L'analyse de la Cour a peut-être modestement abaissé le seuil de protection des syndicats lors de l'examen de l'applicabilité ou de la portée du test "prendre des précautions raisonnables"", a déclaré James Brudney, professeur de droit du travail et de l'emploi à la faculté de droit de l'université Fordham.

M. Brudney a qualifié cet aspect de l'arrêt de "développement relativement mineur" par rapport à la décision plus générale de la Cour de laisser intact son principal cadre d'analyse des conflits du travail de cette nature.

La Cour suprême, avec sa majorité conservatrice de 6 contre 3, a infligé des revers aux syndicats dans des affaires clés au cours des dernières années.

En 2021, elle a annulé une réglementation agricole californienne visant à aider les syndicats à organiser les travailleurs. En 2018, elle a statué que les non-membres ne pouvaient pas être contraints, comme c'est le cas dans certains États, de payer des cotisations aux syndicats représentant les fonctionnaires, tels que les policiers et les enseignants, qui négocient des conventions collectives avec les employeurs.

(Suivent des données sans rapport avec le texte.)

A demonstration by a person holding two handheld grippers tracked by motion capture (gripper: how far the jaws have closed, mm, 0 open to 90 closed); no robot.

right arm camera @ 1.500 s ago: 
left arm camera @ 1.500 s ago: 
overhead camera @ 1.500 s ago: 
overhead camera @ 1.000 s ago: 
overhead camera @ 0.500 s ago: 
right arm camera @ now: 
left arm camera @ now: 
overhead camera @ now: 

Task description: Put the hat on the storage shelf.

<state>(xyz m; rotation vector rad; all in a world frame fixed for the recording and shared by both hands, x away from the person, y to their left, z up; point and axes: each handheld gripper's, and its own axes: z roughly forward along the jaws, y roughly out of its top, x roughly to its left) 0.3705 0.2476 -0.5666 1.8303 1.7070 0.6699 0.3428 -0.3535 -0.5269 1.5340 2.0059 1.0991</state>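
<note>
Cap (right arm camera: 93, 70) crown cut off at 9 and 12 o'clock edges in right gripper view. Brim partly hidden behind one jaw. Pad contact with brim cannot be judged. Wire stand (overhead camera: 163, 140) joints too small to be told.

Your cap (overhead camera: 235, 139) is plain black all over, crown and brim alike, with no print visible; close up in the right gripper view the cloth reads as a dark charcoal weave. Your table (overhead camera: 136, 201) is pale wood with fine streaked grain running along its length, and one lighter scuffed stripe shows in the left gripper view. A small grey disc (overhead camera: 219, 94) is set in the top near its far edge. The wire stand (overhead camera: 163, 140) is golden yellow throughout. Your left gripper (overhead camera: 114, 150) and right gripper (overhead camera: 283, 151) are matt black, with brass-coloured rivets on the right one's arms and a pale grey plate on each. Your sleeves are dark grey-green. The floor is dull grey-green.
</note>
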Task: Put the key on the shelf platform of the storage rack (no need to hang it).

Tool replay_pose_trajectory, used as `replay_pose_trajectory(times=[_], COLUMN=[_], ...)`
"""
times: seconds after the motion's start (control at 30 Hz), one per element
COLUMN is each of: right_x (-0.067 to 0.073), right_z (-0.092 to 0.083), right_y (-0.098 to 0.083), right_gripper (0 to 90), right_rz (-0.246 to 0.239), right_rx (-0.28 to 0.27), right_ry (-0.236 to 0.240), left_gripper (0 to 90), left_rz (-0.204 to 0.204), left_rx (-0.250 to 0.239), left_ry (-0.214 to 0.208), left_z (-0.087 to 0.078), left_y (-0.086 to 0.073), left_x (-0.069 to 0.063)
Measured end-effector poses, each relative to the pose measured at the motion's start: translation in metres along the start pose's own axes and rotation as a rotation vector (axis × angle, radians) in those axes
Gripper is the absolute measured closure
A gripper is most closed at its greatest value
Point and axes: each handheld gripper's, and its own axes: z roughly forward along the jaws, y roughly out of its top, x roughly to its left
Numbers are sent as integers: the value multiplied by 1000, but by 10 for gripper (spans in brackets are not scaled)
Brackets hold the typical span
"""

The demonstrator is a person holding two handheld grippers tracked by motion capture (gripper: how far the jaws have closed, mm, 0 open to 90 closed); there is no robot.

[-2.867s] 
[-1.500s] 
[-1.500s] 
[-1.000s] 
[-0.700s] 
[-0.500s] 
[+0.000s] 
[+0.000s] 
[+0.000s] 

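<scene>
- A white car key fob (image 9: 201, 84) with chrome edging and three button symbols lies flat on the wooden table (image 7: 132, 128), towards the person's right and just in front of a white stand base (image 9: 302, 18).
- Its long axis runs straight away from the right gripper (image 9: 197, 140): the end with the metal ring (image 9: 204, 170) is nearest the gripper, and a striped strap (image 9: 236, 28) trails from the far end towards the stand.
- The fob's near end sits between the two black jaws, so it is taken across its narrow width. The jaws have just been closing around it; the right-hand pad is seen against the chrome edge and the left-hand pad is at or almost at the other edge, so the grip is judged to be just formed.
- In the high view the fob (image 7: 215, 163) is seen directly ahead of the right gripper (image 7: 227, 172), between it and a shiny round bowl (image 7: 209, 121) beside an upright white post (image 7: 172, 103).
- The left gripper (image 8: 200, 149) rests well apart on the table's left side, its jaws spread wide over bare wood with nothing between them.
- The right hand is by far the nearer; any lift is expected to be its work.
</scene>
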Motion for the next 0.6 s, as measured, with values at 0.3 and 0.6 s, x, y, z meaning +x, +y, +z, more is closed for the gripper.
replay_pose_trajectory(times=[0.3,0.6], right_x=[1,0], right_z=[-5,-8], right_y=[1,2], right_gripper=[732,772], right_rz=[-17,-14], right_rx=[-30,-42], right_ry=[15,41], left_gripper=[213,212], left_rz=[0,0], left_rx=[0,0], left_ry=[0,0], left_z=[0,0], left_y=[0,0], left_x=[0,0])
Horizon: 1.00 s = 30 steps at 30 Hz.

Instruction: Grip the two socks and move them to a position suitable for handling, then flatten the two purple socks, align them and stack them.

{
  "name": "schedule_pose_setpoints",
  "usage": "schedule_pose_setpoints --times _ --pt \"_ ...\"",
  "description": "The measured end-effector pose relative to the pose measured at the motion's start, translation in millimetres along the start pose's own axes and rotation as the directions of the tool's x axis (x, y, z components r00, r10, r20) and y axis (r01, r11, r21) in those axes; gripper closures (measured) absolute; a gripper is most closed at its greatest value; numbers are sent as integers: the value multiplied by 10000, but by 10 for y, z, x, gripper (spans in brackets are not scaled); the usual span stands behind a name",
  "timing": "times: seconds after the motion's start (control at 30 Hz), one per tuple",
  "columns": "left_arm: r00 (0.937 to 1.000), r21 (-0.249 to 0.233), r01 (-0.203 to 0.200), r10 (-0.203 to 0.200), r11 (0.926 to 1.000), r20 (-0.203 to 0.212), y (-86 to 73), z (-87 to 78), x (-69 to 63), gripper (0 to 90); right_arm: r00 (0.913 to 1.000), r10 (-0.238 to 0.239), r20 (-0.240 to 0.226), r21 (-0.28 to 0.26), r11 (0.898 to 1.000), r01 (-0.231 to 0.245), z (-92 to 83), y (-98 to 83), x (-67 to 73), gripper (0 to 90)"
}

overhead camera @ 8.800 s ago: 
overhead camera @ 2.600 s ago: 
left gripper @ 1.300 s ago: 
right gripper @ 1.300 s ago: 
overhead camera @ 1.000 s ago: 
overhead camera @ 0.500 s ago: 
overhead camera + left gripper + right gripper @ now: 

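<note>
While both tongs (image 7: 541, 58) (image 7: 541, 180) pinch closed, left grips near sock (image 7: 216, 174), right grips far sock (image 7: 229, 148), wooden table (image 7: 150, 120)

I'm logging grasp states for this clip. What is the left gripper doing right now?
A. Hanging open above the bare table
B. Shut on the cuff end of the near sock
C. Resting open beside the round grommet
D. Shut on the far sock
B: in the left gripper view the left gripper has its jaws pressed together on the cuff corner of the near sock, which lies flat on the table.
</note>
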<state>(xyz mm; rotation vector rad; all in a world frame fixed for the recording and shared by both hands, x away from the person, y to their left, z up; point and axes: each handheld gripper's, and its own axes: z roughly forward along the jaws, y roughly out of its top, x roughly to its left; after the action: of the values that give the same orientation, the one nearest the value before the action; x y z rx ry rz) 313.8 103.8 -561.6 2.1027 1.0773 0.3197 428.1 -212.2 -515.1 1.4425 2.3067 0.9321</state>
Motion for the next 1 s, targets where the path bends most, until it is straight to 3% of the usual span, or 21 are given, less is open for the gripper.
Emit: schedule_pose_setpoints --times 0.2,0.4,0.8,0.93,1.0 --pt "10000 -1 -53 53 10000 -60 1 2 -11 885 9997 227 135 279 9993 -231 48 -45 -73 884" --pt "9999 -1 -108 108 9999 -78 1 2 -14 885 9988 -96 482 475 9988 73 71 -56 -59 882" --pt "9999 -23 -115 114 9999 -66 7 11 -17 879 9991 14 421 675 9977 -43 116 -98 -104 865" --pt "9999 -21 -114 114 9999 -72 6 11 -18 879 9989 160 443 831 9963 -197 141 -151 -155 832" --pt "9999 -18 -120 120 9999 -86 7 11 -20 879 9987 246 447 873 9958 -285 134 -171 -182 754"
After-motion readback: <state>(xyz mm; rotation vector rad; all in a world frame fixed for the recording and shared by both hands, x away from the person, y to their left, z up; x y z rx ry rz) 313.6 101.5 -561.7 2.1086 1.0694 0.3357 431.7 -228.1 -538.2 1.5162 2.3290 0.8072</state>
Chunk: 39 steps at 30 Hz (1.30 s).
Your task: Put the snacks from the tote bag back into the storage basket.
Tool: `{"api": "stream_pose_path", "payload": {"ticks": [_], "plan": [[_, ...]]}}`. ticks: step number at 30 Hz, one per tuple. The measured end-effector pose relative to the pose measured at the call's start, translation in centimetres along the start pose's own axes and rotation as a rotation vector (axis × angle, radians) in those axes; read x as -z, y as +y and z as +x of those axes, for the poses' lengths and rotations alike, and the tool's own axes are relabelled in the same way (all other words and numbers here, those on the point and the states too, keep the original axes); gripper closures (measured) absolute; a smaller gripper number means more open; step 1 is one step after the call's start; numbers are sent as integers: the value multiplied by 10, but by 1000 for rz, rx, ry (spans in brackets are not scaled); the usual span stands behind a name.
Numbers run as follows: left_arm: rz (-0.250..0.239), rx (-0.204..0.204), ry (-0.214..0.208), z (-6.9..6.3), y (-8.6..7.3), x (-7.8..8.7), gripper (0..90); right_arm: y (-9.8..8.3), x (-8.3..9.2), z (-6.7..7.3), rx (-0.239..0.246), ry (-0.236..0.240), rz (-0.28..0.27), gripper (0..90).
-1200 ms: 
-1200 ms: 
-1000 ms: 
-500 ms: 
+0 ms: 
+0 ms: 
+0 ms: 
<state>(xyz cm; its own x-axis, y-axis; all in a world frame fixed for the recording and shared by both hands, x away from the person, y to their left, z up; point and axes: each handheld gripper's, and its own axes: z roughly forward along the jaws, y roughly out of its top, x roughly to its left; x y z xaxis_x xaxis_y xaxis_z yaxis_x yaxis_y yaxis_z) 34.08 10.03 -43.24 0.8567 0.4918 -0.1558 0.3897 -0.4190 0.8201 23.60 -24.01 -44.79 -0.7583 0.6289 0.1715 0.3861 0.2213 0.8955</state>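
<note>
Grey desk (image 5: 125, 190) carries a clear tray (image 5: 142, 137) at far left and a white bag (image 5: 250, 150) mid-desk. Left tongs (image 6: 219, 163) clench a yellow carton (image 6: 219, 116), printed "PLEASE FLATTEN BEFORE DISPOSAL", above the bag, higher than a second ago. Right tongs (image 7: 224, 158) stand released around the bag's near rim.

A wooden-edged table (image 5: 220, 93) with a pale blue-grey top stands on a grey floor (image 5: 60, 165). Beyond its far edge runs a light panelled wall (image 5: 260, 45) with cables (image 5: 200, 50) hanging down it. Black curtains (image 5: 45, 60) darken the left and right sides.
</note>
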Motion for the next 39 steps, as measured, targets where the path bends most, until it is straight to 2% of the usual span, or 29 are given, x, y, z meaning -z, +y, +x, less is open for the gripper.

M. Brudney a déclaré que la décision de jeudi "n'était pas comparable à cette tendance plus large" de décisions affaiblissant les syndicats.

Anne Marie Lofaso, professeur à la faculté de droit de l'université de Virginie occidentale, a déclaré : "Cette affaire s'inscrit dans la tendance judiciaire à affaiblir les syndicats en réduisant ce qui est considéré comme une activité concertée protégée".

"C'est l'analyse la plus étroite que le tribunal aurait pu faire pour permettre à l'employeur de gagner", a ajouté Mme Lofaso.